_Description of the task_
Lines from the opening of the material through the line containing "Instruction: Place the" must be duplicated word for word. Pictures are not.

_Supplied information_
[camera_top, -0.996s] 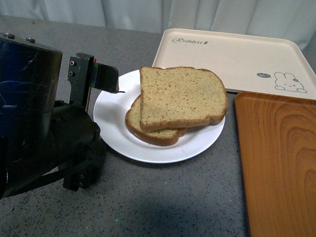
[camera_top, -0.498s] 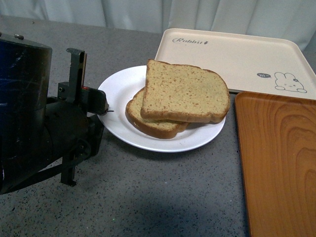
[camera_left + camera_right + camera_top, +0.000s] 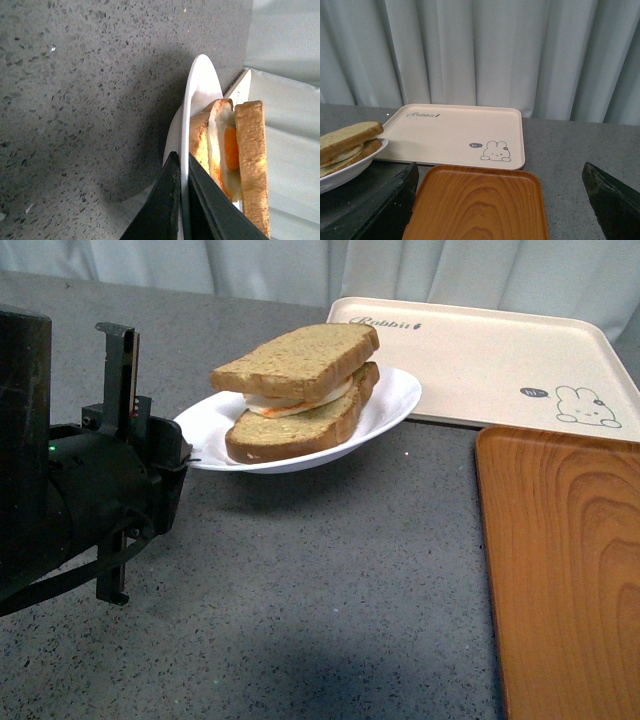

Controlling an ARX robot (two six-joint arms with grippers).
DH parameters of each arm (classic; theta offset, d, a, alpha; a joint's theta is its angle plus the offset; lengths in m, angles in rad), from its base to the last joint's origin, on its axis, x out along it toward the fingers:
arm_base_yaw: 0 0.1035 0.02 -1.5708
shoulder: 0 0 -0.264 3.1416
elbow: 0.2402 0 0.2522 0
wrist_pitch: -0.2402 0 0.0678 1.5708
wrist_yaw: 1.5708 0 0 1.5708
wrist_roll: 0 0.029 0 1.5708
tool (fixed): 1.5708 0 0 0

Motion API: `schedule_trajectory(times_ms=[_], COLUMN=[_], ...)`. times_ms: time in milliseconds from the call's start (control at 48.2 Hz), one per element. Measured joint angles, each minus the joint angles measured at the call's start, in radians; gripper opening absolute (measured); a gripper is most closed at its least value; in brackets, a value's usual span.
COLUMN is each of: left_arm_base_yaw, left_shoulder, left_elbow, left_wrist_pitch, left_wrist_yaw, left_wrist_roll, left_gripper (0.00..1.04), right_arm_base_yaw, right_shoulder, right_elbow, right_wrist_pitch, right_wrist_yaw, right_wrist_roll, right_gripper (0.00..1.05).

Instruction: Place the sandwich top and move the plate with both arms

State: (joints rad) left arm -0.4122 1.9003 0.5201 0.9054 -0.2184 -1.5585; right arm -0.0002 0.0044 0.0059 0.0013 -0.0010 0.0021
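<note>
Gripping the near rim of the plain round white plate (image 3: 392, 390), the robot's left claw (image 3: 182, 172) pinches the edge between both black fingers and holds it clear of the speckled grey desk (image 3: 330, 580). The tan-brown speckled sandwich top (image 3: 297, 360) sits on the fried egg and lower slice, the plate tilting upward away from the claw. The right claw (image 3: 500, 200) is spread wide, holding nothing, above the orange wood-grain tray (image 3: 565, 570), beside the beige rabbit tray (image 3: 480, 350). A level carry would likely need that second claw on the far rim.
</note>
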Motion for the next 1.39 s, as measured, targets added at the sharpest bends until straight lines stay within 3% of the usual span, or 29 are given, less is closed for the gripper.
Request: schedule_trajectory(times_ms=[477,871,1390], left_arm_base_yaw=[-0.012,-0.040,-0.037], left_shoulder=[-0.047,0.204,0.360], left_elbow=[0.167,0.519,0.786], left_wrist_pitch=[-0.039,-0.230,-0.359], left_wrist_yaw=[-0.010,-0.040,-0.071], left_wrist_roll=[0.112,0.229,0.298], left_gripper=[0.04,0.04,0.04], right_arm_base_yaw=[0.000,0.000,0.000], right_shoulder=[0.000,0.000,0.000], right_elbow=[0.000,0.000,0.000], right_wrist_pitch=[0.000,0.000,0.000], right_wrist_yaw=[0.000,0.000,0.000], right_wrist_roll=[0.000,0.000,0.000], right_gripper=[0.96,0.96,0.96])
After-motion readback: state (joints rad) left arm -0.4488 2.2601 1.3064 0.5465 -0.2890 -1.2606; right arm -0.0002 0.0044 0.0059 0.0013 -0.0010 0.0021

_Answer to the exercise_
[camera_top, -0.996s] 
[camera_top, -0.498s] 
[camera_left + camera_right + camera_top, +0.000s] 

Controlling an ARX robot (two six-joint arms with grippers).
DH parameters of each arm (classic; theta offset, d, a, alpha; a joint's theta is its angle plus the offset; lengths in m, angles in rad), from its base to the last joint's origin, on its axis, x out along it toward the fingers:
arm_base_yaw: 0 0.1035 0.02 -1.5708
shoulder: 0 0 -0.264 3.1416
elbow: 0.2402 0 0.2522 0
wrist_pitch: -0.2402 0 0.0678 1.5708
wrist_yaw: 1.5708 0 0 1.5708
wrist_roll: 0 0.029 0 1.5708
tool (fixed): 1.5708 0 0 0

Motion API: `schedule_trajectory(times_ms=[_], COLUMN=[_], ...)`. times_ms: time in milliseconds from the call's start (control at 48.2 Hz), one per element. Measured joint angles, each minus the joint angles measured at the call's start, in radians; gripper opening absolute (measured); a gripper is most closed at its least value; in brackets, a value's usual span.
COLUMN is each of: left_arm_base_yaw, left_shoulder, left_elbow, left_wrist_pitch, left_wrist_yaw, left_wrist_roll, left_gripper (0.00..1.04), right_arm_base_yaw, right_shoulder, right_elbow, right_wrist_pitch, right_wrist_yaw, right_wrist_roll, right_gripper (0.00..1.05).

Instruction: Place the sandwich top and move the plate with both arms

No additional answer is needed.